=== YOUR OBJECTIVE ===
Reproduce exactly the line with "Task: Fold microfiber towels" and all the lines beneath it, stopping only at the end of the material.

◇ ◇ ◇ ◇ ◇ ◇ ◇

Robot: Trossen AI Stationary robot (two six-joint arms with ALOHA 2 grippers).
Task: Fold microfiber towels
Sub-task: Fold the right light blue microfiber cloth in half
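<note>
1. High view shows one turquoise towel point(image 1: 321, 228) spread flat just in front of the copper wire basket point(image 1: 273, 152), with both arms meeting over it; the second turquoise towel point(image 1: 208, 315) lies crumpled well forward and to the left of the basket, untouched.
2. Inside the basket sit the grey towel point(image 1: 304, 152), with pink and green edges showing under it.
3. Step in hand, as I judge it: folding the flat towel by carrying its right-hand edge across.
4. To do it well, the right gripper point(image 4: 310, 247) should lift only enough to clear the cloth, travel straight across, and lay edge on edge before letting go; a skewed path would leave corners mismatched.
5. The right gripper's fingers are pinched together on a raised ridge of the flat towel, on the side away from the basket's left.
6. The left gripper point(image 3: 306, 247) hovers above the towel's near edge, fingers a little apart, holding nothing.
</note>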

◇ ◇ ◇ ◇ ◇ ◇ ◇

=== TASK RESULT ===
Task: Fold microfiber towels
Sub-task: Fold the right light blue microfiber cloth in half
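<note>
1. High view shows one turquoise towel point(image 1: 321, 228) spread flat just in front of the copper wire basket point(image 1: 273, 152), with both arms meeting over it; the second turquoise towel point(image 1: 208, 315) lies crumpled well forward and to the left of the basket, untouched.
2. Inside the basket sit the grey towel point(image 1: 304, 152), with pink and green edges showing under it.
3. Step in hand, as I judge it: folding the flat towel by carrying its right-hand edge across.
4. To do it well, the right gripper point(image 4: 310, 247) should lift only enough to clear the cloth, travel straight across, and lay edge on edge before letting go; a skewed path would leave corners mismatched.
5. The right gripper's fingers are pinched together on a raised ridge of the flat towel, on the side away from the basket's left.
6. The left gripper point(image 3: 306, 247) hovers above the towel's near edge, fingers a little apart, holding nothing.
</note>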

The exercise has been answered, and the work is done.